> What this task involves
Retrieve every line of the data holding the word "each".

Segment Start: Material provided

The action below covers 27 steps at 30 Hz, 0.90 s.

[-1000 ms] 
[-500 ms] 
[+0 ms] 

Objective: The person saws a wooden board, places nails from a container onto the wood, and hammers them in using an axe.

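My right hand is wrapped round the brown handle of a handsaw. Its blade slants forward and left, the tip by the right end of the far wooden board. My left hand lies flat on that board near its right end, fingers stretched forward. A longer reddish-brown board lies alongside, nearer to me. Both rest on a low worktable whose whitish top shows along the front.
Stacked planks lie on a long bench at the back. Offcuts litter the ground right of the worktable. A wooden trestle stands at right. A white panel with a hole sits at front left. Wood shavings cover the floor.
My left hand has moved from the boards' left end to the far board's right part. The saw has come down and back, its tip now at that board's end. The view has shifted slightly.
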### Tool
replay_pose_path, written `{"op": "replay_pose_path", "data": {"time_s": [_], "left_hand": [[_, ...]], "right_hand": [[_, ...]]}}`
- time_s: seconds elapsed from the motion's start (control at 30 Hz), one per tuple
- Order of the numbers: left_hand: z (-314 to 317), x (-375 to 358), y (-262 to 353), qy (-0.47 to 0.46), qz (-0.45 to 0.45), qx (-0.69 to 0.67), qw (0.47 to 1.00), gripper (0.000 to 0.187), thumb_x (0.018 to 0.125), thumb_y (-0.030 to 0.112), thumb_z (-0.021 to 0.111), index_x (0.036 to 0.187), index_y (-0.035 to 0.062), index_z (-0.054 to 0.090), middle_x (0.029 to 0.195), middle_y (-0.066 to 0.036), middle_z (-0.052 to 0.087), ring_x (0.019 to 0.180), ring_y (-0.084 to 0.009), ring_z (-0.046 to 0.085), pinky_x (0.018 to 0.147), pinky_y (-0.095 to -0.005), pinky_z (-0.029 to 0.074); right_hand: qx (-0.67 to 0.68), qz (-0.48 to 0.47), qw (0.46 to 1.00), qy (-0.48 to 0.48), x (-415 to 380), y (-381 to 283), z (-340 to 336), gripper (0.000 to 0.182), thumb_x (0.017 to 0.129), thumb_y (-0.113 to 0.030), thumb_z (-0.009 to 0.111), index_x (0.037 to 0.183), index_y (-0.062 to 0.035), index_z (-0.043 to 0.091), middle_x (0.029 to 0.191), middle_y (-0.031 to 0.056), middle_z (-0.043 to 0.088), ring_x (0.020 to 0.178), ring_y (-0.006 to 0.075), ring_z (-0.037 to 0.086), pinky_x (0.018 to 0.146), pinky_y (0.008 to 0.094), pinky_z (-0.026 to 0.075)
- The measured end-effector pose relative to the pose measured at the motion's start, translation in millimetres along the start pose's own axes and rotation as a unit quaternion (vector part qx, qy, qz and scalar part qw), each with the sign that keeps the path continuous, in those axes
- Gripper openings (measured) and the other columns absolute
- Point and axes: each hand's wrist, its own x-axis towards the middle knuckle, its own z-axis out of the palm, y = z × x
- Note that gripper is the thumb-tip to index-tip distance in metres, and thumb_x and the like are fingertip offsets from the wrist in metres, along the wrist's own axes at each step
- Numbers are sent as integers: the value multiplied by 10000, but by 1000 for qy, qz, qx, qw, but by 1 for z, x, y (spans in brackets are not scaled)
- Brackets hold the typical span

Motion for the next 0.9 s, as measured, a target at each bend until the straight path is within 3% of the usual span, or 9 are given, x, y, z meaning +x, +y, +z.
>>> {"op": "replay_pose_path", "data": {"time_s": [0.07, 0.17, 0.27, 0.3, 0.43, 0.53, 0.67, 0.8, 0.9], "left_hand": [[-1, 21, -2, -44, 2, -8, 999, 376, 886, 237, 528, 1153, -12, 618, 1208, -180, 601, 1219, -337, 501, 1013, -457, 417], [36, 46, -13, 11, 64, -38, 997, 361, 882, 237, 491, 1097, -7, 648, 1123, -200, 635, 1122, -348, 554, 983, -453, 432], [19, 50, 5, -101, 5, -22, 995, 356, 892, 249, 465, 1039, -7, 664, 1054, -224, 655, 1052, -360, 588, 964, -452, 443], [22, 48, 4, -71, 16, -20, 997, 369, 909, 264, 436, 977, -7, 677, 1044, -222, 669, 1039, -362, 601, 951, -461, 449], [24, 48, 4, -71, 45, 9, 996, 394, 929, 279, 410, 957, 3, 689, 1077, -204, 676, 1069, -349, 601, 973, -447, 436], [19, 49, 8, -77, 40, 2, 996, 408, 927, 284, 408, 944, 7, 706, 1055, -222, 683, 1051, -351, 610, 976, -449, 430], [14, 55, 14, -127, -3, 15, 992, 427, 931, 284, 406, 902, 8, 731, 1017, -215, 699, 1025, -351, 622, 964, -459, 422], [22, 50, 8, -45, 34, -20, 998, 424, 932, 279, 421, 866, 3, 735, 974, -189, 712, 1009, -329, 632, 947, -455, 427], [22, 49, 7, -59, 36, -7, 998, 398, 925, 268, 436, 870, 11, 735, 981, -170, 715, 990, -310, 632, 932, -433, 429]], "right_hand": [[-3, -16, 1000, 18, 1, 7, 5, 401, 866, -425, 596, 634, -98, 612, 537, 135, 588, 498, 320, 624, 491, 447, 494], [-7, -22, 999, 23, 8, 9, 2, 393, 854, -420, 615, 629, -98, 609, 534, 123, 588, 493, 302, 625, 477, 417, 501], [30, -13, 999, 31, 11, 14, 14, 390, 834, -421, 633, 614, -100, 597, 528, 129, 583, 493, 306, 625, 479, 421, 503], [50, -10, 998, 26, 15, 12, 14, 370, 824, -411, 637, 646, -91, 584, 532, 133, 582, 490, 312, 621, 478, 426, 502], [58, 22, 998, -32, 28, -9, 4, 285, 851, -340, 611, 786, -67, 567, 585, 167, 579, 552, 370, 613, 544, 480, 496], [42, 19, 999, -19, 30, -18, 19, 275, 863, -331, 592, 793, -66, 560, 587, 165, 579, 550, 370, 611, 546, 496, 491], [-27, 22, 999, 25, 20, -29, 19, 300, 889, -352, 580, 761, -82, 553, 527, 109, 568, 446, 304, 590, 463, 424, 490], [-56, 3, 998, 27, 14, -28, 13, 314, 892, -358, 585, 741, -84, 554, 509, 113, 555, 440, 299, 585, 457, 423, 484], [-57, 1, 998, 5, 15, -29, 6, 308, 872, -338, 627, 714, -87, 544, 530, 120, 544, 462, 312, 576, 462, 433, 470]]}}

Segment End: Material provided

> Response for this exercise
- The measured end-effector pose relative to the pose measured at the motion's start, translation in millimetres along the start pose's own axes and rotation as a unit quaternion (vector part qx, qy, qz and scalar part qw), each with the sign that keeps the path continuous, in those axes
- Point and axes: each hand's wrist, its own x-axis towards the middle knuckle, its own z-axis out of the palm, y = z × x
- Note that gripper is the thumb-tip to index-tip distance in metres, and thumb_x and the like are fingertip offsets from the wrist in metres, along the wrist's own axes at each step
Motion for the next 0.9 s, as measured, a target at each bend until the straight path is within 3% of the usual span, or 9 are given, x, y, z meaning +x, +y, +z.

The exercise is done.